“The Health Ministry will put forward a co-ordinated plan to get average drug prices permanently under control,” he said after meeting with statutory health insurers.
Rösler said this applied even to new and innovative drugs for which manufacturers insist they have to charge heavily in order to recoup the high cost of research and development.
The cost-benefit analysis the government uses to appraise drugs would play a role in this, according to the minister.
The shot across the bow of Big Pharma was surprising because Rösler’s party, the Free Democrats (FDP), are traditionally close to the pharmaceutical industry as well as doctors and pharmacies, meaning cost-savings in the health sector are not normally core issues for the party.
On the contrary, the FDP reportedly played the key role in forcing out Peter Sawicki as head of the Institute for Quality and Efficiency in Health Care because he had been a tough critic of the industry.

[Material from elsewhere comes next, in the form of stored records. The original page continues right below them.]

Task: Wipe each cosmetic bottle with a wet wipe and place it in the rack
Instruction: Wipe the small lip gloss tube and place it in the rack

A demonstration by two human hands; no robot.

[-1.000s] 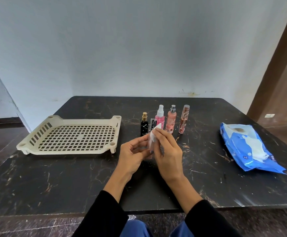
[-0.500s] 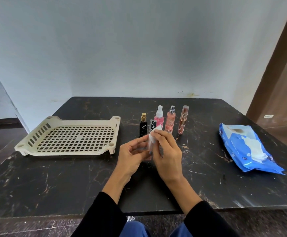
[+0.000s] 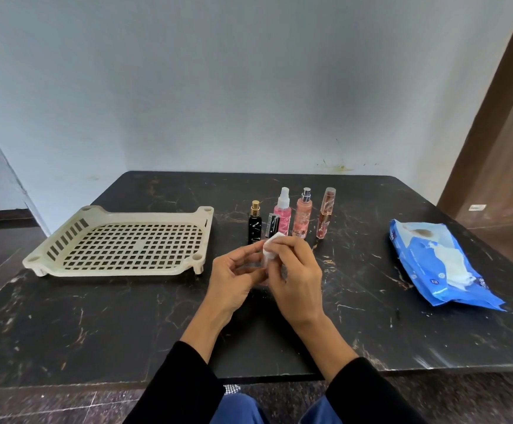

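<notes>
The cream rack (image 3: 120, 243) holds nothing; right of it five bottles (image 3: 302, 214) stand in a row, farther right a blue wipe pack (image 3: 432, 264) on the black marble table (image 3: 96, 316). Near the rack's right corner, left hand (image 3: 233, 276) grips a clear bottle (image 3: 261, 266), right hand (image 3: 298, 280) pinches a white wipe (image 3: 270, 246) against it

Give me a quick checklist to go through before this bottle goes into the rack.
1. Wipe gripped by right hand: ok.
2. Left hand holds a bottle: cannot tell, hidden between the hands.
3. Held bottle wiped all over: cannot tell.
4. Rack has free space: ok, nothing in it.
5. Path left to rack unobstructed: ok.
6. Other bottles upright in a row: ok, black bottle through brown bottle.
</notes>
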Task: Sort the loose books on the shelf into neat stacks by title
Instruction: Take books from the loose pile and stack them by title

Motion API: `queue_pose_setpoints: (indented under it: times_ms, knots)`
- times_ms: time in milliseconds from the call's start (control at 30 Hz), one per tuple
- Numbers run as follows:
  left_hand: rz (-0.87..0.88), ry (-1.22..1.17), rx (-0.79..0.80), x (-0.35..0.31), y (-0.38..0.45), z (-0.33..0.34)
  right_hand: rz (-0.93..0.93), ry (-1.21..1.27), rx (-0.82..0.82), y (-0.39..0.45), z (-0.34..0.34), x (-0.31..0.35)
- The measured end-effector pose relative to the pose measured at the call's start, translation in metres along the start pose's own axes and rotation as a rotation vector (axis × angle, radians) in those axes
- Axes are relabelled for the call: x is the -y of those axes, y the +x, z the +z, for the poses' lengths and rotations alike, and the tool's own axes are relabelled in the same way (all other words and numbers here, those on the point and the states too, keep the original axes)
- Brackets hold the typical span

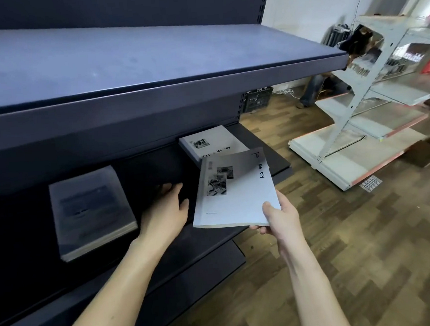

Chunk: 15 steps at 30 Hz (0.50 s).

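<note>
My right hand (277, 215) pinches the near right corner of a white "Time Memory" book (234, 192), held tilted above the dark middle shelf (215, 242). Behind it a stack of the same white title (211, 142) lies flat at the shelf's right end. A stack of grey-blue books (91, 208) lies flat on the left of the shelf. My left hand (167, 210) reaches into the shaded gap between the two stacks, fingers stretched forward over a dark surface; whether a dark book lies under it I cannot tell.
The dark upper shelf (151, 90) overhangs the working shelf and shades it. A lower shelf ledge (192, 280) juts out below. To the right stand white shelving units (360, 130) on a wooden floor, with a black crate (257, 99) and a seated person's legs (311, 91) farther back.
</note>
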<state>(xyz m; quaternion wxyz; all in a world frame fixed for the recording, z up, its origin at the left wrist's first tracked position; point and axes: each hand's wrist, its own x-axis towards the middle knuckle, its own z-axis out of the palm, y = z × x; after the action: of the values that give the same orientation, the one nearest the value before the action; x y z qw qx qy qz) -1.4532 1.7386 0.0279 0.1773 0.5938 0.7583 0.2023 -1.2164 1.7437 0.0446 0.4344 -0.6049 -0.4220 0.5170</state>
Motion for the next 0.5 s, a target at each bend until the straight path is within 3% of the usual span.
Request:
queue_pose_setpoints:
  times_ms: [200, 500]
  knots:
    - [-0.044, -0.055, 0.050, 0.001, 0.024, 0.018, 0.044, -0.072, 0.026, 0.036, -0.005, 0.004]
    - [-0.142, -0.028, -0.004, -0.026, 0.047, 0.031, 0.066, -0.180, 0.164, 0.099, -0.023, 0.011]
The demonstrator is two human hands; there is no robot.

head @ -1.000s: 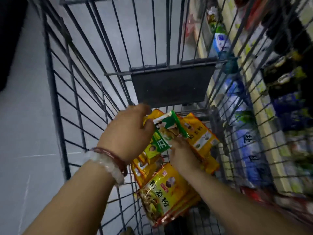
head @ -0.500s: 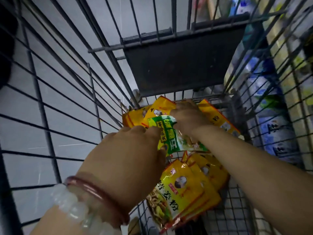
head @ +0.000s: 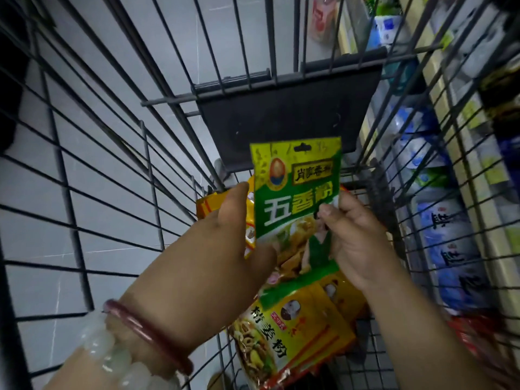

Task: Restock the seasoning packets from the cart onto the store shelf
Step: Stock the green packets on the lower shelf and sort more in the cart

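Observation:
A green seasoning packet (head: 298,192) stands upright in the middle of the wire cart (head: 84,192), lifted clear of the pile. My left hand (head: 225,249) grips its left edge, thumb at the lower front and fingers behind, along with yellow packets (head: 208,205) tucked behind it. My right hand (head: 357,237) pinches the green packet's right edge. Below, several yellow seasoning packets (head: 289,330) lie stacked on the cart floor.
The cart's dark folded seat panel (head: 287,114) stands just behind the packet. To the right, through the wire side, store shelves (head: 461,153) hold blue-and-white bags and other goods. Grey floor tiles show through the cart's left side.
The green packet was crumpled low among the yellow ones; now both hands hold it raised, upright and flattened, front facing me. The view has pulled closer.

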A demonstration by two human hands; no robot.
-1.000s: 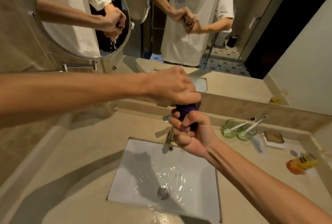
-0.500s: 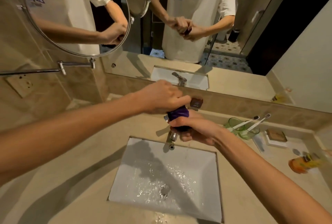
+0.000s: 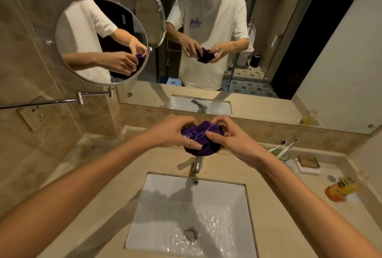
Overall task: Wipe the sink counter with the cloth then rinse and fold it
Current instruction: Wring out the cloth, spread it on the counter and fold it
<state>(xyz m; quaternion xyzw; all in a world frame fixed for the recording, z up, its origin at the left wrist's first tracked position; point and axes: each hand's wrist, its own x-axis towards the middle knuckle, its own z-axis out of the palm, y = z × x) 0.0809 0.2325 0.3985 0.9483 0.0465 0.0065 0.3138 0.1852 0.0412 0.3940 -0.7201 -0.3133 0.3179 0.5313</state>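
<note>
Both grips closed on the purple cloth (image 3: 199, 137), bunched in a loose wad with no clear long axis. Left hand (image 3: 175, 133) pinching its left side, thumb across the front; right hand (image 3: 225, 135) cupping the right side, fingertips (image 3: 208, 134) pressed into the folds. Wad held in the air between the two, equally near each, directly above the faucet (image 3: 197, 163) and behind the wet sink (image 3: 192, 214). Forearms reaching forward and converging, wrists roughly level, palms turned inward. Likely step: rinsing and wringing done, opening the wad for folding. Needs edges found and pulled apart sideways.
</note>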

After hospitals and general practitioners, drugs are the third biggest cost to the health system.
Many common drugs in Germany are more expensive than elsewhere in Europe or even in the United States.
Rösler met on Wednesday in Berlin with the heads of some of the statutory health insurers, who made concrete proposals about how to save money on pharmaceuticals.
Thomas Ballast, head of the Association of Health Insurers, said: “It is now the policy to bring this discussion process to an end and to take up some suggestions.”
The goal above all is to ensure that the pharmaceutical firms are no longer so free to set the price for their products. The health funds agreed on the need for a greater legally mandated discount from companies along with lower sales tax.